### What is being asked
Retype all the data word for word.

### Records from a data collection
○ ○ ○ ○
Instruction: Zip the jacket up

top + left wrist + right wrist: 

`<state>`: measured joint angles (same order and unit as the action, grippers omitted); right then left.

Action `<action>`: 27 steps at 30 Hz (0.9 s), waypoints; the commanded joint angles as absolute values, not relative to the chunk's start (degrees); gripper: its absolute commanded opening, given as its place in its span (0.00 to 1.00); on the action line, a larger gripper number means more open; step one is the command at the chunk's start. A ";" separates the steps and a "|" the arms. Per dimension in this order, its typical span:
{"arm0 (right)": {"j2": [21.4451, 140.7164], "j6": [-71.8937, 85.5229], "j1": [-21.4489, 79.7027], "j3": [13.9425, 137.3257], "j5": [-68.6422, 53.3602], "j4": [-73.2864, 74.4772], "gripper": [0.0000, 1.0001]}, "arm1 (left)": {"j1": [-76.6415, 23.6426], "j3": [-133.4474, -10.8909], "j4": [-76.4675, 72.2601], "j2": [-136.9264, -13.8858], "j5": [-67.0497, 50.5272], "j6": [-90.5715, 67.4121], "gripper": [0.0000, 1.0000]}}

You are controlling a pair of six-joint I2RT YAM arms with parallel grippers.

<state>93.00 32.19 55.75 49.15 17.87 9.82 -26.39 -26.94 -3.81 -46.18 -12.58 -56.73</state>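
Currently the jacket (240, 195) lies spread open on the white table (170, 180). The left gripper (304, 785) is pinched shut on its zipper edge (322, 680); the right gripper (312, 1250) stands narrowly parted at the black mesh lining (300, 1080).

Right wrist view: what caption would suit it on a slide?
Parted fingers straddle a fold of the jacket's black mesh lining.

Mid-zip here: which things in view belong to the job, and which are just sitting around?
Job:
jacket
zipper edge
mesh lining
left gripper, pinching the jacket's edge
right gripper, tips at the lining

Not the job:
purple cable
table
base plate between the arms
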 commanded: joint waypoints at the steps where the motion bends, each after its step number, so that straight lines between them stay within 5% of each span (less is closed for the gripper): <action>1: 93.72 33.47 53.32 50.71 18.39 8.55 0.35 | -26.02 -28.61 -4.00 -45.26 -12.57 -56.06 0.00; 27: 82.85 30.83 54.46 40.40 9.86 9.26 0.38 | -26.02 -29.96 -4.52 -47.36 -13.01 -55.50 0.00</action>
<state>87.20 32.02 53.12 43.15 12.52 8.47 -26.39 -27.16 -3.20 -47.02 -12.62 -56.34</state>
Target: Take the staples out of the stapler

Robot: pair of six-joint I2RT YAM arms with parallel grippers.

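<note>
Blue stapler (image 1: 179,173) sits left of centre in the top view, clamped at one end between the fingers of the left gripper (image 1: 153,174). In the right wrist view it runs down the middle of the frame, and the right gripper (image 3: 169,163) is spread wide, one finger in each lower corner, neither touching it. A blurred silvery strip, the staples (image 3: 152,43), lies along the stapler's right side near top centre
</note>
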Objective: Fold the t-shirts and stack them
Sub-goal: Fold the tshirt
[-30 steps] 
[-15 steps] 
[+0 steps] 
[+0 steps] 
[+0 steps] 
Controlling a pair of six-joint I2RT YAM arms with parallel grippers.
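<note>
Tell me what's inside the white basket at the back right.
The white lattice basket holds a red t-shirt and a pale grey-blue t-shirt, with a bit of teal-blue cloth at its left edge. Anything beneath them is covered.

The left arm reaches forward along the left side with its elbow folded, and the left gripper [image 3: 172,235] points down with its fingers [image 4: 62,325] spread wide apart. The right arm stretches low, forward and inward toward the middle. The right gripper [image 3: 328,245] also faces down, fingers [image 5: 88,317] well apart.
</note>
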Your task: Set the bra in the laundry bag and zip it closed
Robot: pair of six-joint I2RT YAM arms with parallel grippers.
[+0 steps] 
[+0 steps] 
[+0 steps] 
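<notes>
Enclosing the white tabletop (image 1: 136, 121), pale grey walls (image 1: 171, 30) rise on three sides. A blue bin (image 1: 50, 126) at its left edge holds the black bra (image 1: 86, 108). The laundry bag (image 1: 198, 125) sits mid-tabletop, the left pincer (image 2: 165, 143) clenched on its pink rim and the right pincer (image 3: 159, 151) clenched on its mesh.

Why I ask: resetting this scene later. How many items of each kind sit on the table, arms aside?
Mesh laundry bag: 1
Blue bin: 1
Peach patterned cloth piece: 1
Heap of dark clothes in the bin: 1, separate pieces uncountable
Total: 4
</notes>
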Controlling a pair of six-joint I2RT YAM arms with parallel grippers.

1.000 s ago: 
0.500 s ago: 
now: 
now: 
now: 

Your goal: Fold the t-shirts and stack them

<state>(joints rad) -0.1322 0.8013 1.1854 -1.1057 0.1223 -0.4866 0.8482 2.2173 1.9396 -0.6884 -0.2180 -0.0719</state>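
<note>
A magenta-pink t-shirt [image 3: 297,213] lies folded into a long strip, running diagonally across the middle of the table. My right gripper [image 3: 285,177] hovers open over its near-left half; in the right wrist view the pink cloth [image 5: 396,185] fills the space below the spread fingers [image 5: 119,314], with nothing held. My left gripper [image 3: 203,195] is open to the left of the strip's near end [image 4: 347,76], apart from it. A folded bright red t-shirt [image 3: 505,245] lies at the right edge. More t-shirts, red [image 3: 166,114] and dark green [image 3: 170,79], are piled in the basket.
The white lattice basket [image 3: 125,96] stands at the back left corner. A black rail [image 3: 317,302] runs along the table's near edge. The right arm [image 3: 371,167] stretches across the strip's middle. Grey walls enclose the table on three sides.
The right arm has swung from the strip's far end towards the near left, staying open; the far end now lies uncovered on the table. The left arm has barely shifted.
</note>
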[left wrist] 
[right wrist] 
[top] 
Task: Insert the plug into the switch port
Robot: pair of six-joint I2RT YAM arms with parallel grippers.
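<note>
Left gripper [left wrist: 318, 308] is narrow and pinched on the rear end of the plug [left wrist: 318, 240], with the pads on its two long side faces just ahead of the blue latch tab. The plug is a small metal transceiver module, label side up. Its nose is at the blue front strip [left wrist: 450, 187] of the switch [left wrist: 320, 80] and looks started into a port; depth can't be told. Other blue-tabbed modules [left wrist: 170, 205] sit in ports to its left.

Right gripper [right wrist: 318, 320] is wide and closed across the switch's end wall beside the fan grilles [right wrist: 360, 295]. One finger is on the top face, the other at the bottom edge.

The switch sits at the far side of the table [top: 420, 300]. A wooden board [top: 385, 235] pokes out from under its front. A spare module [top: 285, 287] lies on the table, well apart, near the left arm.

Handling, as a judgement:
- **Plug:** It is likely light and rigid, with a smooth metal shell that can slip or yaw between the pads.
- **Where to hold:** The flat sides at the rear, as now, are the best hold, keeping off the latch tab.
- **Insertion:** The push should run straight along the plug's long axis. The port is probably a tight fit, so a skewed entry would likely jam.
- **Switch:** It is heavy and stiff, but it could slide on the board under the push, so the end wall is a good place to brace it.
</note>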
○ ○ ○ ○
### Solution for this exercise
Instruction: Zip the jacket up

top + left wrist + right wrist: 

`<state>`: measured joint angles (same order and unit as the action, grippers omitted); right then left.

Action `<action>`: 27 steps at 30 Hz (0.9 s), waypoints; the commanded joint angles as absolute values, not relative to the chunk's start (degrees); gripper: its absolute commanded opening, given as its place in its span (0.00 to 1.00); on the action line, a larger gripper number means more open; step one is the command at the chunk's start. A ";" separates the steps and a "|" the arms. Per dimension in this order, its typical span:
{"arm0 (right)": {"j2": [21.4451, 140.7164], "j6": [-71.8937, 85.5229], "j1": [-21.4489, 79.7027], "j3": [13.9425, 137.3257], "j5": [-68.6422, 53.3602], "j4": [-73.2864, 74.4772], "gripper": [0.0000, 1.0001]}, "arm1 (left)": {"j1": [-76.6415, 23.6426], "j3": [-133.4474, -10.8909], "j4": [-76.4675, 72.2601], "j2": [-136.9264, -13.8858], "j5": [-67.0497, 50.5272], "j6": [-90.5715, 67.4121], "gripper": [0.0000, 1.0000]}}

You are controlling a pair of six-joint I2RT YAM arms with parallel grippers.

<state>93.00 32.19 55.75 49.15 17.87 9.82 -26.39 -26.94 -3.81 -46.18 -12.58 -56.73</state>
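Currently the jacket (240, 195) lies spread open on the white table (170, 180). The left gripper (304, 785) is pinched shut on its zipper edge (322, 680); the right gripper (312, 1250) stands narrowly parted at the black mesh lining (300, 1080).

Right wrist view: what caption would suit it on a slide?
Parted fingers straddle a fold of the jacket's black mesh lining.

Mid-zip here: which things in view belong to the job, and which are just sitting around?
Job:
jacket
zipper edge
mesh lining
left gripper, pinching the jacket's edge
right gripper, tips at the lining

Not the job:
purple cable
table
base plate between the arms
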 commanded: joint waypoints at the steps where the motion bends, each after its step number, so that straight lines between them stay within 5% of each span (less is closed for the gripper): <action>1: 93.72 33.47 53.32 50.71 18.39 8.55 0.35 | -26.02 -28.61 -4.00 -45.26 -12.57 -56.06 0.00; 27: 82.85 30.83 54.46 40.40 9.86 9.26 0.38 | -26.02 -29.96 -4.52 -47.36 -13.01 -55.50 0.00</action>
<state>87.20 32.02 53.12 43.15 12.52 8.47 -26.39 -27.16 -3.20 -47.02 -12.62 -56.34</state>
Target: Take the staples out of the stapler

Robot: pair of six-joint I2RT YAM arms with parallel grippers.

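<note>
Blue stapler (image 1: 179,173) sits left of centre in the top view, clamped at one end between the fingers of the left gripper (image 1: 153,174). In the right wrist view it runs down the middle of the frame, and the right gripper (image 3: 169,163) is spread wide, one finger in each lower corner, neither touching it. A blurred silvery strip, the staples (image 3: 152,43), lies along the stapler's right side near top centre
</note>
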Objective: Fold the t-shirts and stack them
Sub-goal: Fold the tshirt
[-30 steps] 
[-15 steps] 
[+0 steps] 
[+0 steps] 
[+0 steps] 
Controlling a pair of six-joint I2RT YAM arms with parallel grippers.
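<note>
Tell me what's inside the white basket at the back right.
The white lattice basket holds a red t-shirt and a pale grey-blue t-shirt, with a bit of teal-blue cloth at its left edge. Anything beneath them is covered.

The left arm reaches forward along the left side with its elbow folded, and the left gripper [image 3: 172,235] points down with its fingers [image 4: 62,325] spread wide apart. The right arm stretches low, forward and inward toward the middle. The right gripper [image 3: 328,245] also faces down, fingers [image 5: 88,317] well apart.
</note>
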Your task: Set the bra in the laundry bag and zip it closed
Robot: pair of six-joint I2RT YAM arms with parallel grippers.
[+0 steps] 
[+0 steps] 
[+0 steps] 
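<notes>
Enclosing the white tabletop (image 1: 136, 121), pale grey walls (image 1: 171, 30) rise on three sides. A blue bin (image 1: 50, 126) at its left edge holds the black bra (image 1: 86, 108). The laundry bag (image 1: 198, 125) sits mid-tabletop, the left pincer (image 2: 165, 143) clenched on its pink rim and the right pincer (image 3: 159, 151) clenched on its mesh.

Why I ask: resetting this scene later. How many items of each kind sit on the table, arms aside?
Mesh laundry bag: 1
Blue bin: 1
Peach patterned cloth piece: 1
Heap of dark clothes in the bin: 1, separate pieces uncountable
Total: 4
</notes>
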Controlling a pair of six-joint I2RT YAM arms with parallel grippers.

1.000 s ago: 
0.500 s ago: 
now: 
now: 
now: 

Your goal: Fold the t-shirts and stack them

<state>(joints rad) -0.1322 0.8013 1.1854 -1.1057 0.1223 -0.4866 0.8482 2.2173 1.9396 -0.6884 -0.2180 -0.0719</state>
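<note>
A magenta-pink t-shirt [image 3: 297,213] lies folded into a long strip, running diagonally across the middle of the table. My right gripper [image 3: 285,177] hovers open over its near-left half; in the right wrist view the pink cloth [image 5: 396,185] fills the space below the spread fingers [image 5: 119,314], with nothing held. My left gripper [image 3: 203,195] is open to the left of the strip's near end [image 4: 347,76], apart from it. A folded bright red t-shirt [image 3: 505,245] lies at the right edge. More t-shirts, red [image 3: 166,114] and dark green [image 3: 170,79], are piled in the basket.
The white lattice basket [image 3: 125,96] stands at the back left corner. A black rail [image 3: 317,302] runs along the table's near edge. The right arm [image 3: 371,167] stretches across the strip's middle. Grey walls enclose the table on three sides.
The right arm has swung from the strip's far end towards the near left, staying open; the far end now lies uncovered on the table. The left arm has barely shifted.
</note>
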[left wrist] 
[right wrist] 
[top] 
Task: Insert the plug into the switch port
Robot: pair of six-joint I2RT YAM arms with parallel grippers.
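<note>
Left gripper [left wrist: 318, 308] is narrow and pinched on the rear end of the plug [left wrist: 318, 240], with the pads on its two long side faces just ahead of the blue latch tab. The plug is a small metal transceiver module, label side up. Its nose is at the blue front strip [left wrist: 450, 187] of the switch [left wrist: 320, 80] and looks started into a port; depth can't be told. Other blue-tabbed modules [left wrist: 170, 205] sit in ports to its left.

Right gripper [right wrist: 318, 320] is wide and closed across the switch's end wall beside the fan grilles [right wrist: 360, 295]. One finger is on the top face, the other at the bottom edge.

The switch sits at the far side of the table [top: 420, 300]. A wooden board [top: 385, 235] pokes out from under its front. A spare module [top: 285, 287] lies on the table, well apart, near the left arm.

Handling, as a judgement:
- **Plug:** It is likely light and rigid, with a smooth metal shell that can slip or yaw between the pads.
- **Where to hold:** The flat sides at the rear, as now, are the best hold, keeping off the latch tab.
- **Insertion:** The push should run straight along the plug's long axis. The port is probably a tight fit, so a skewed entry would likely jam.
- **Switch:** It is heavy and stiff, but it could slide on the board under the push, so the end wall is a good place to brace it.
</note>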

Nothing more is needed to complete the output.